# Exercise:
Pictures stay out of the copy. Retype exactly the lines below from the one with "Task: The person" through the one with "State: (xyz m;".
── Data extracts
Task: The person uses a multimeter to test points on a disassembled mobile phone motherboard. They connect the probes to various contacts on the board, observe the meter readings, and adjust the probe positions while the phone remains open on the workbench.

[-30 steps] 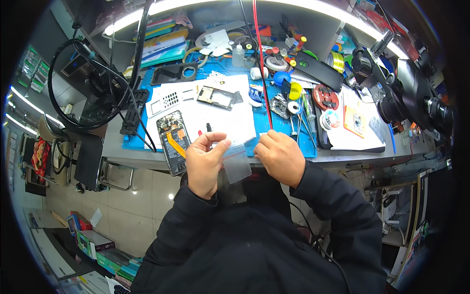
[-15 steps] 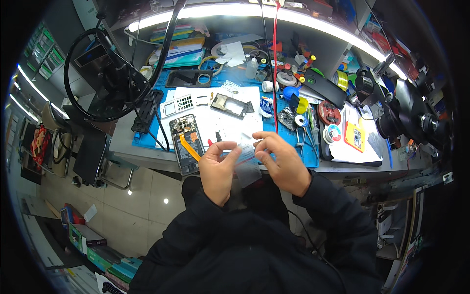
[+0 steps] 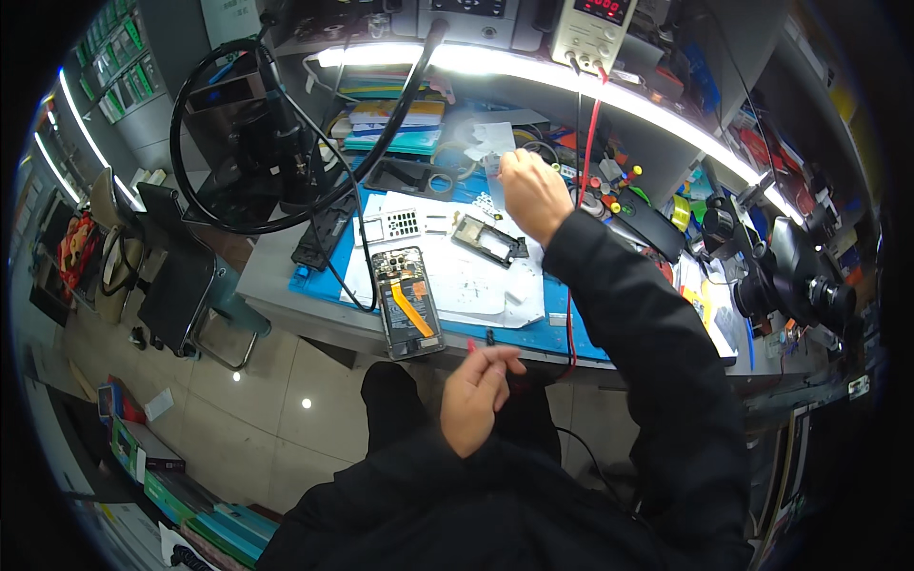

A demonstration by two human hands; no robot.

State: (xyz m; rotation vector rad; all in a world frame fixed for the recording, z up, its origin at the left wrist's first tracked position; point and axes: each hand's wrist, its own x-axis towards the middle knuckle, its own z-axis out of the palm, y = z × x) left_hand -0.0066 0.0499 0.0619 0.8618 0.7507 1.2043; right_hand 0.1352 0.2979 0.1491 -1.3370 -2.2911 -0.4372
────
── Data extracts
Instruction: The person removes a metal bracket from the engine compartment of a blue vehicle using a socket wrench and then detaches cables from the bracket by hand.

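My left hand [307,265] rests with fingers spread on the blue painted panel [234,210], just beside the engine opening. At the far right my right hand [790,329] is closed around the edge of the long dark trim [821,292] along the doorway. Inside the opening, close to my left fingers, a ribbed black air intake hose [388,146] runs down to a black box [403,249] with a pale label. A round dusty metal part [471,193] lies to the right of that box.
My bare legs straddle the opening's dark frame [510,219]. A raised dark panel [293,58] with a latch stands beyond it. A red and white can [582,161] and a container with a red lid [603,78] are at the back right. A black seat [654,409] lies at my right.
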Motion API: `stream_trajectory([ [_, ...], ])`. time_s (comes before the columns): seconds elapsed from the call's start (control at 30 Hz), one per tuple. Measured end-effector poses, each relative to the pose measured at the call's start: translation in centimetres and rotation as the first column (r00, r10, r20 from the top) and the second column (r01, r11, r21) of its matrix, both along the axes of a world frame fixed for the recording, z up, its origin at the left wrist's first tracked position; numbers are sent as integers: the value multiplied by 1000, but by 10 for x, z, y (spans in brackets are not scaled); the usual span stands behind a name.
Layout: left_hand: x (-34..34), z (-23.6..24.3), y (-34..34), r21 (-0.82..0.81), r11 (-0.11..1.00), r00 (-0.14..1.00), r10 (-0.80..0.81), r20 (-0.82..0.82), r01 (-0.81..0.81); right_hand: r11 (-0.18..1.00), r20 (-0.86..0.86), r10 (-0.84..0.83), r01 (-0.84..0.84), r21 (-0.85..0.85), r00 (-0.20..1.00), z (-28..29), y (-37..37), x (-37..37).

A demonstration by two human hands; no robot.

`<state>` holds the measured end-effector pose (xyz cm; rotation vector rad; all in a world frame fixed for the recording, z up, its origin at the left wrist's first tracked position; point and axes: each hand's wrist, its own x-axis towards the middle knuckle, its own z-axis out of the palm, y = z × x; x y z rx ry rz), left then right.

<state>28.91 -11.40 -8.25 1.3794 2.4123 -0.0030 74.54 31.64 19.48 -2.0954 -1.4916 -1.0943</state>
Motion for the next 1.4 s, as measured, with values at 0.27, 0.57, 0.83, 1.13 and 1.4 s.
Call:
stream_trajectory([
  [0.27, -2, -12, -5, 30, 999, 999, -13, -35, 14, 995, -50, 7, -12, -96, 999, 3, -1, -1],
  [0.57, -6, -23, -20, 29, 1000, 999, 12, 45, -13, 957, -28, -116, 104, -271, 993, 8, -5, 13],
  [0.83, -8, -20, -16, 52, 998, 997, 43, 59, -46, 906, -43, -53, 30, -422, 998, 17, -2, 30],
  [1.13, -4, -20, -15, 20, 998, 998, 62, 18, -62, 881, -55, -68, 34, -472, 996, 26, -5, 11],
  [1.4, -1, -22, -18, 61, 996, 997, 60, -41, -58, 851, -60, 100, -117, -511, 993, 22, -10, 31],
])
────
# Finished task:
Task: The person uses a multimeter to test points on a disassembled mobile phone motherboard. They connect the probes to various contacts on the board, observe the meter readings, and adjust the probe positions while the phone remains open on the workbench.

[-30 steps] 
[-15 steps] 
[+0 steps] 

A demonstration by two human hands; no robot.

State: (xyz m; rotation vector rad; all in a world frame fixed for the recording, z up, its origin at the left wrist's first tracked position; point and axes: each hand's wrist, its own x-axis towards the middle knuckle, its own z-axis out of the palm, y = z × x) left_hand -0.0066 0.0499 0.0619 0.8618 0.7507 1.2043; right_hand 0.1352 0.2979 0.1491 -1.3370 -2.2911 -0.4372

The answer given above is the complete response.